Affordable housing projects have been defined to mean projects which allot at least 60% of the FAR/ FSI for dwelling units of carpet area not being more than 60 sq. meters. Out of the total dwelling units, at least 35% should be of carpet area 21-27 sq. meters for economically weaker section category.
This would encourage creative structuring of investments into affordable housing. While the intent clearly is to encourage investment into affordable housing and housing for the economically weaker section, the equilibrium between luxury housing and affordable housing remains to be seen.
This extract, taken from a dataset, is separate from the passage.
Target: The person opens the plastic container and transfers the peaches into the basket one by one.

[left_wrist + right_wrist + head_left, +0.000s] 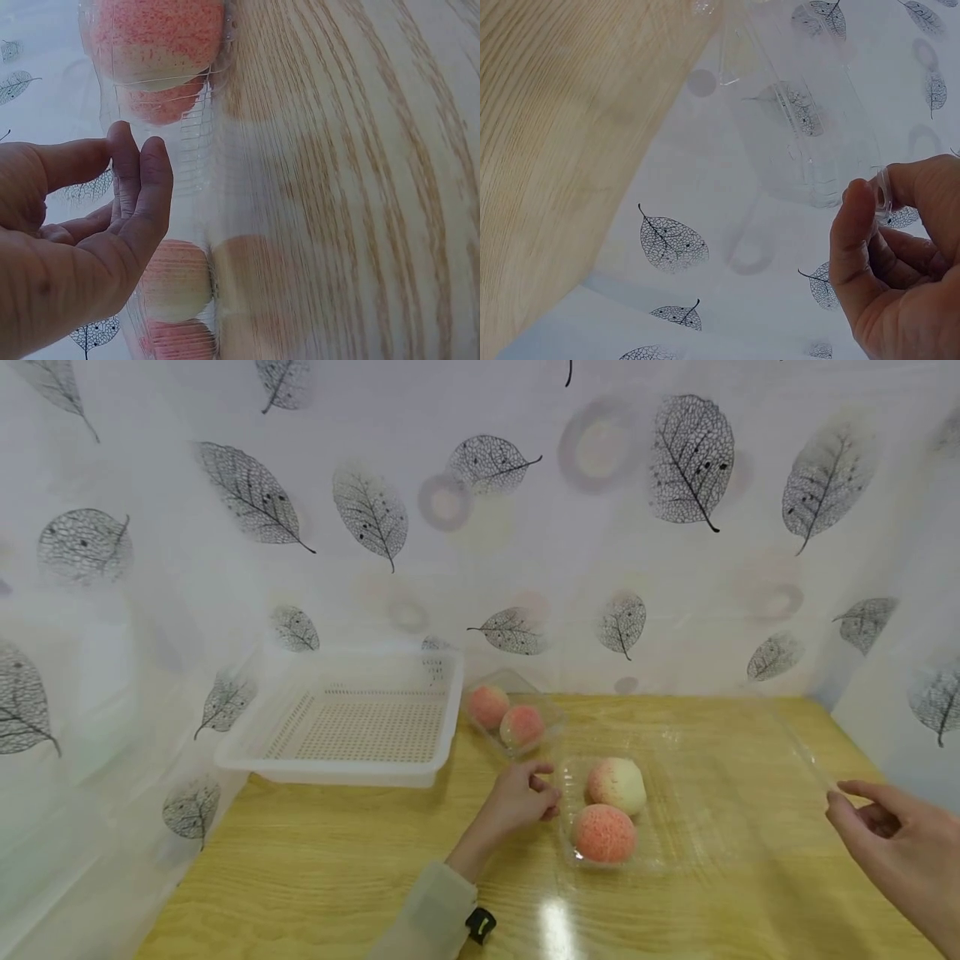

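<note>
A clear plastic container (648, 852) holding two peaches (617, 785) sits near the middle of the wooden table. At its left edge is my left hand (517, 797), thumb and finger pinching the rim, as the left wrist view shows from close up. A transparent lid (720, 802) spreads out on the container's right side and is hard to make out against the wood. My right hand (896, 827) pinches the lid's far right edge between thumb and index finger. In the right wrist view the lid (810, 150) hangs tilted from those fingertips.
Behind my left hand a second clear container (551, 718) holds two more peaches (522, 727). A white perforated basket (337, 772) stands at the back left of the table. A leaf-patterned curtain (517, 560) surrounds the table's back and sides.
</note>
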`<action>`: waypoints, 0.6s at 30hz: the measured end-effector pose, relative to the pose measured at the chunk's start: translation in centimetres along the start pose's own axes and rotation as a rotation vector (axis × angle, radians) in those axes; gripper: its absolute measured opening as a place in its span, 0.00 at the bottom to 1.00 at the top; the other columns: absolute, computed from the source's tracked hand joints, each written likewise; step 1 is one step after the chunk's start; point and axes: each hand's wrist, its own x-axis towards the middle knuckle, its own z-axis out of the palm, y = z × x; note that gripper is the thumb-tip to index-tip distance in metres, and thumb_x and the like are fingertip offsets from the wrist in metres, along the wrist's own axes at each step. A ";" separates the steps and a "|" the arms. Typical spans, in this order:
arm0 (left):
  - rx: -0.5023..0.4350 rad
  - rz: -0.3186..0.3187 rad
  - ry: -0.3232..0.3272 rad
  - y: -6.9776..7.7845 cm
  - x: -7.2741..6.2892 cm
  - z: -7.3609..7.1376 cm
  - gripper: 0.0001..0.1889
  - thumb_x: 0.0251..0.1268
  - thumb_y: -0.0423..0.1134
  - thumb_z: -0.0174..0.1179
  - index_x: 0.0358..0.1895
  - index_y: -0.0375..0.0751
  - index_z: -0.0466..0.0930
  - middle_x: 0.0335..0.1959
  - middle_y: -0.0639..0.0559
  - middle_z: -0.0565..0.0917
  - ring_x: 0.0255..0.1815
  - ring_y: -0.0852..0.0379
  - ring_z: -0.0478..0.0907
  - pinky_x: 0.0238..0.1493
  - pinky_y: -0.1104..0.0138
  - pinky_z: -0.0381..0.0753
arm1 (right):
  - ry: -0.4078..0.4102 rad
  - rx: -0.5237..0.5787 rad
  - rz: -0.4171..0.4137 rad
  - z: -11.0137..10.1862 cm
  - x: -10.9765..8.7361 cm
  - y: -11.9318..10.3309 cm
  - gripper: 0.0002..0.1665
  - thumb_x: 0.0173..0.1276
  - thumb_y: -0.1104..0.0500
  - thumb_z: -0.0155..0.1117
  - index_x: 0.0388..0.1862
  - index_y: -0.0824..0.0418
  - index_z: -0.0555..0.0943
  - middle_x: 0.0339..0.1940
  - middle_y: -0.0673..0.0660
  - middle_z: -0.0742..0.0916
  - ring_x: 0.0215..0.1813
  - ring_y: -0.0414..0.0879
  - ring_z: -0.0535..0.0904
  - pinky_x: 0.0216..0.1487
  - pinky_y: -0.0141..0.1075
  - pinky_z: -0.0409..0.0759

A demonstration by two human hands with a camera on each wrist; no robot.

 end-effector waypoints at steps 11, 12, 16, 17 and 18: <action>0.010 0.001 -0.005 -0.3 -0.1 0.2 0.22 0.68 0.29 0.63 0.64 0.28 0.76 0.33 0.46 0.84 0.26 0.60 0.82 0.32 0.67 0.86 | -0.051 -0.014 0.061 0.6 -0.1 2.2 0.23 0.78 0.62 0.52 0.57 0.84 0.76 0.18 0.59 0.79 0.17 0.38 0.61 0.21 0.34 0.59; 0.009 -0.001 -0.004 -0.3 -0.1 0.1 0.22 0.68 0.30 0.63 0.64 0.28 0.76 0.33 0.46 0.84 0.26 0.60 0.82 0.32 0.67 0.86 | -0.057 -0.017 0.068 0.7 -0.1 2.3 0.23 0.78 0.62 0.52 0.57 0.84 0.76 0.18 0.59 0.79 0.17 0.38 0.61 0.21 0.34 0.59; -0.001 -0.017 0.002 -0.4 -0.2 0.1 0.22 0.68 0.29 0.63 0.64 0.28 0.76 0.33 0.46 0.84 0.27 0.58 0.83 0.33 0.66 0.86 | -0.078 -0.018 0.081 1.0 -0.3 2.8 0.23 0.78 0.62 0.52 0.56 0.84 0.75 0.19 0.59 0.79 0.18 0.38 0.62 0.22 0.34 0.60; -0.002 -0.022 0.003 -0.4 -0.3 0.2 0.21 0.69 0.29 0.63 0.64 0.29 0.76 0.33 0.46 0.84 0.27 0.58 0.84 0.33 0.66 0.87 | -0.079 -0.014 0.080 1.0 -0.3 2.9 0.23 0.78 0.62 0.52 0.56 0.84 0.75 0.19 0.59 0.79 0.18 0.37 0.62 0.22 0.34 0.60; -0.006 -0.027 0.004 -0.4 -0.3 0.2 0.21 0.69 0.29 0.63 0.64 0.29 0.76 0.33 0.46 0.84 0.27 0.58 0.84 0.33 0.65 0.87 | -0.084 -0.013 0.079 1.1 -0.3 2.9 0.23 0.78 0.62 0.52 0.55 0.85 0.75 0.19 0.59 0.80 0.18 0.37 0.62 0.22 0.33 0.60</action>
It has been long debated whether FDI should be permitted in commercial completed real estate. By their very nature, commercial real estate assets are stable yield generating assets as against residential real estate assets, which are also seen as an investment product on the back of the robust capital appreciation that Indian real estate offers. To that extent, if a company engages in operating and managing completed real estate assets like a shopping mall, the intent of the investment should be seen to generate revenues from the successful operation and management of the asset (just like a hotel or a warehouse) as against holding it as a mere investment product (as is the case in residential real estate). The apprehension of creation of a real estate bubble on the back of speculative land trading is to that naturally accentuated in context of residential real estate. To that extent, operation and management of a completed yield generating asset is investing in the risk of the business and should be in the same light as investment in hotels, hospitals or any asset heavy asset class which is seen as investment in the business and not in the underlying real estate. Even for REITs, the government was favorable to carve out an exception for units of a REI from the definition of real estate business on the back of such understanding, since REITs would invest in completed yield general real estate assets. The Press Release probably aims to follow the direction and open the door for foreign investment in completed real assets, however the language is not entirely the way it should have been and does seem to indicate that foreign investment is allowed only in entities that are operating an managing completed assets as mere service providers and not necessarily real estate. While it may seem that FDI has now been permitted into completed commercial real estate sector, the Press Release leaves the question unanswered whether these companies operating and managing the assets may own the assets as well.
Analysis: The obligation to obtain all necessary approvals, including the business plans has now been clarified to be that of the investee company in India, doing away with the unnecessary hassles around this for investor.
The changes introduced by way of the Press Release are along expected lines after the Budget Speech earlier this year. The minimum land requirement was an impediment for foreign investment, since it was difficult to find large tracts of land for development to satisfy the minimum land requirements in Tier-I cities. Further, the demand was inadequate for such investment to be made in Tier-II cities, where minimum land requirements could be met. Reducing or removal of minimum land requirements, along with removal of the requirement to obtain a completion certificate for sale of such plots would encourage foreign investment into this space.
While the final press note is still awaited to clarify certain aspects, this seems to be a positive move by the government to attract further investment.
1 The changes brought in by the Amendment are expected to be formalized in the form of a Press Note or by way of inclusion in the FDI Policy, and till such time the changes do not have the binding force of law.